### YOUR ASSIGNMENT
Given the material below, repeat exactly the lines from the one containing "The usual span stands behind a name" through the final line, and nothing else.

### DATASET EXCERPT

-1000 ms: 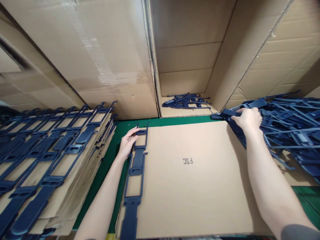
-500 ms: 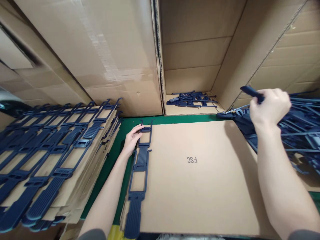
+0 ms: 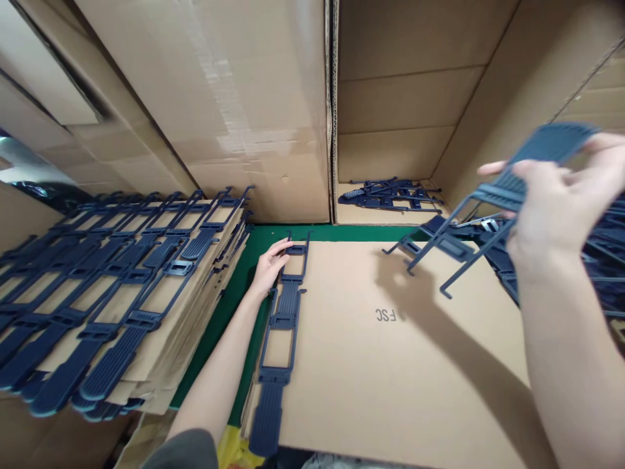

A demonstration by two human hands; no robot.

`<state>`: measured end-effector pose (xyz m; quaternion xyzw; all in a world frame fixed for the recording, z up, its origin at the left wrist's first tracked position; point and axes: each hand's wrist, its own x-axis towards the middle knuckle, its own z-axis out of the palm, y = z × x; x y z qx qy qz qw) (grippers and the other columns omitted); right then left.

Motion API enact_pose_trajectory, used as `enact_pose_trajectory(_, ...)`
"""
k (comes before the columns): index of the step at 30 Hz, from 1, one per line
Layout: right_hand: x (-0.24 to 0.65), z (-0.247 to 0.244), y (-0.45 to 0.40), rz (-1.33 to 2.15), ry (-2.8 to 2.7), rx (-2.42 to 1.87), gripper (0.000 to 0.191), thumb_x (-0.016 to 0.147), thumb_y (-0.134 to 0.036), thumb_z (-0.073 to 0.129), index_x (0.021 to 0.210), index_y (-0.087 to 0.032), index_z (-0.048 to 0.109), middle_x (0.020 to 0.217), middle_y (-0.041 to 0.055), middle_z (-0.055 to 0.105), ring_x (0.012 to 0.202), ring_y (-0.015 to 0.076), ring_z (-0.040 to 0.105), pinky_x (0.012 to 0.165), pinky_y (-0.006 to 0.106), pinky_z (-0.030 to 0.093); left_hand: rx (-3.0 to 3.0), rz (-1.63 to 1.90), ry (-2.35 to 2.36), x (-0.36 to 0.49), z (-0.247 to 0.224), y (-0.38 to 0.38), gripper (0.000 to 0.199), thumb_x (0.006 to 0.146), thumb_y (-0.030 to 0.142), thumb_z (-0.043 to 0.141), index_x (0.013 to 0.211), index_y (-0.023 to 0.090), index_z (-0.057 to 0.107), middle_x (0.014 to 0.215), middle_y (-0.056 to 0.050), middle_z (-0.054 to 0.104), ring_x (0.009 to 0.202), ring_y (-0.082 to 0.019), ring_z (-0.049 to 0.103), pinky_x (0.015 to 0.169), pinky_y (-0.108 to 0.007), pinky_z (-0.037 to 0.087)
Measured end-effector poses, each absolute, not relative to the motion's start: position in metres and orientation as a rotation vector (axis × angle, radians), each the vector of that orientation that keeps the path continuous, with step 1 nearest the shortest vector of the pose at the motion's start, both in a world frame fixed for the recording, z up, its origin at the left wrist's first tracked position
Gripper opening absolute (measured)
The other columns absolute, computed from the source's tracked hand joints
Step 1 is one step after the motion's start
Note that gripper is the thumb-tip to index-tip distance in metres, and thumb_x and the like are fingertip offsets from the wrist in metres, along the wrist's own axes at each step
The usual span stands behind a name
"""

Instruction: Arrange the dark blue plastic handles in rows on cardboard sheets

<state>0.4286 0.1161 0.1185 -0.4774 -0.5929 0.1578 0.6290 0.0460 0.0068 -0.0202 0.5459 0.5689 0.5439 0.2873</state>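
Raised over the right side of a cardboard sheet (image 3: pixel 351 378) printed "FSC", my right hand (image 3: pixel 556 195) grips a dark blue plastic frame (image 3: pixel 502 189) by its broad ribbed end. Its thin hooked legs point down and left above the cardboard, casting a shadow. My left hand (image 3: pixel 271 264) is closed at the upper left edge of another dark blue plastic frame (image 3: pixel 288 299), fingers against its top section. That frame lies lengthwise along the sheet's left edge, its ribbed tongue toward me. Part of the left fingertips is hidden.
At left, a stack of cardboard sheets (image 3: pixel 166 352) carries rows of similar frames (image 3: pixel 131 319). An open carton (image 3: pixel 390 150) at the back holds several frames (image 3: pixel 390 194). More frames (image 3: pixel 605 251) pile up at right. A green surface (image 3: pixel 244 339) shows beneath.
My right hand has lifted the frame up and rightward from near the right pile, and its legs now show over the cardboard. My left hand stays on the lying frame. The view has shifted slightly.
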Motion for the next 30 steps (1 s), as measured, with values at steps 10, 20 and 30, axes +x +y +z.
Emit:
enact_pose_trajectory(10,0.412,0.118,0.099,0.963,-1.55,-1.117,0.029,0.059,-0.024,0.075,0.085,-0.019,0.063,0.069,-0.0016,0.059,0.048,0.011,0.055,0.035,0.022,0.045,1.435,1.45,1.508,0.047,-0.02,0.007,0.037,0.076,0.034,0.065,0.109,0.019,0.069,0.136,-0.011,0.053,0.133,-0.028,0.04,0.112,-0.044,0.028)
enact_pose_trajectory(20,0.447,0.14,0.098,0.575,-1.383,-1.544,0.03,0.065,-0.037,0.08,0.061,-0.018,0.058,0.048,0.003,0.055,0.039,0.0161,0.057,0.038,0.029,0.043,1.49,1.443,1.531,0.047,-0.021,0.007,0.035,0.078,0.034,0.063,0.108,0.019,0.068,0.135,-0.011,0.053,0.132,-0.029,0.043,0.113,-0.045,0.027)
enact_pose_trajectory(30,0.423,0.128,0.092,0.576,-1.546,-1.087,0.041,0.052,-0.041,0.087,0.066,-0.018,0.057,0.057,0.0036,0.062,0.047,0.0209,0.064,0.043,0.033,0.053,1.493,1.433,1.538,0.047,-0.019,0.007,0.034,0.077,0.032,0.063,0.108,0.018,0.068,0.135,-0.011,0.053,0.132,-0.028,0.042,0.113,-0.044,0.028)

### YOUR RESPONSE
The usual span stands behind a name
"""

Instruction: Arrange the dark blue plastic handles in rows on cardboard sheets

<state>0.4286 0.1161 0.1185 -0.4774 -0.5929 0.1578 0.6290 0.0460 0.0068 -0.0202 0.5459 0.5689 0.5439 0.2873</state>
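Raised over the right side of a cardboard sheet (image 3: pixel 351 378) printed "FSC", my right hand (image 3: pixel 556 195) grips a dark blue plastic frame (image 3: pixel 502 189) by its broad ribbed end. Its thin hooked legs point down and left above the cardboard, casting a shadow. My left hand (image 3: pixel 271 264) is closed at the upper left edge of another dark blue plastic frame (image 3: pixel 288 299), fingers against its top section. That frame lies lengthwise along the sheet's left edge, its ribbed tongue toward me. Part of the left fingertips is hidden.
At left, a stack of cardboard sheets (image 3: pixel 166 352) carries rows of similar frames (image 3: pixel 131 319). An open carton (image 3: pixel 390 150) at the back holds several frames (image 3: pixel 390 194). More frames (image 3: pixel 605 251) pile up at right. A green surface (image 3: pixel 244 339) shows beneath.
My right hand has lifted the frame up and rightward from near the right pile, and its legs now show over the cardboard. My left hand stays on the lying frame. The view has shifted slightly.
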Motion for the next 30 steps (1 s), as measured, with values at steps 10, 20 and 30, axes +x +y +z.
Emit:
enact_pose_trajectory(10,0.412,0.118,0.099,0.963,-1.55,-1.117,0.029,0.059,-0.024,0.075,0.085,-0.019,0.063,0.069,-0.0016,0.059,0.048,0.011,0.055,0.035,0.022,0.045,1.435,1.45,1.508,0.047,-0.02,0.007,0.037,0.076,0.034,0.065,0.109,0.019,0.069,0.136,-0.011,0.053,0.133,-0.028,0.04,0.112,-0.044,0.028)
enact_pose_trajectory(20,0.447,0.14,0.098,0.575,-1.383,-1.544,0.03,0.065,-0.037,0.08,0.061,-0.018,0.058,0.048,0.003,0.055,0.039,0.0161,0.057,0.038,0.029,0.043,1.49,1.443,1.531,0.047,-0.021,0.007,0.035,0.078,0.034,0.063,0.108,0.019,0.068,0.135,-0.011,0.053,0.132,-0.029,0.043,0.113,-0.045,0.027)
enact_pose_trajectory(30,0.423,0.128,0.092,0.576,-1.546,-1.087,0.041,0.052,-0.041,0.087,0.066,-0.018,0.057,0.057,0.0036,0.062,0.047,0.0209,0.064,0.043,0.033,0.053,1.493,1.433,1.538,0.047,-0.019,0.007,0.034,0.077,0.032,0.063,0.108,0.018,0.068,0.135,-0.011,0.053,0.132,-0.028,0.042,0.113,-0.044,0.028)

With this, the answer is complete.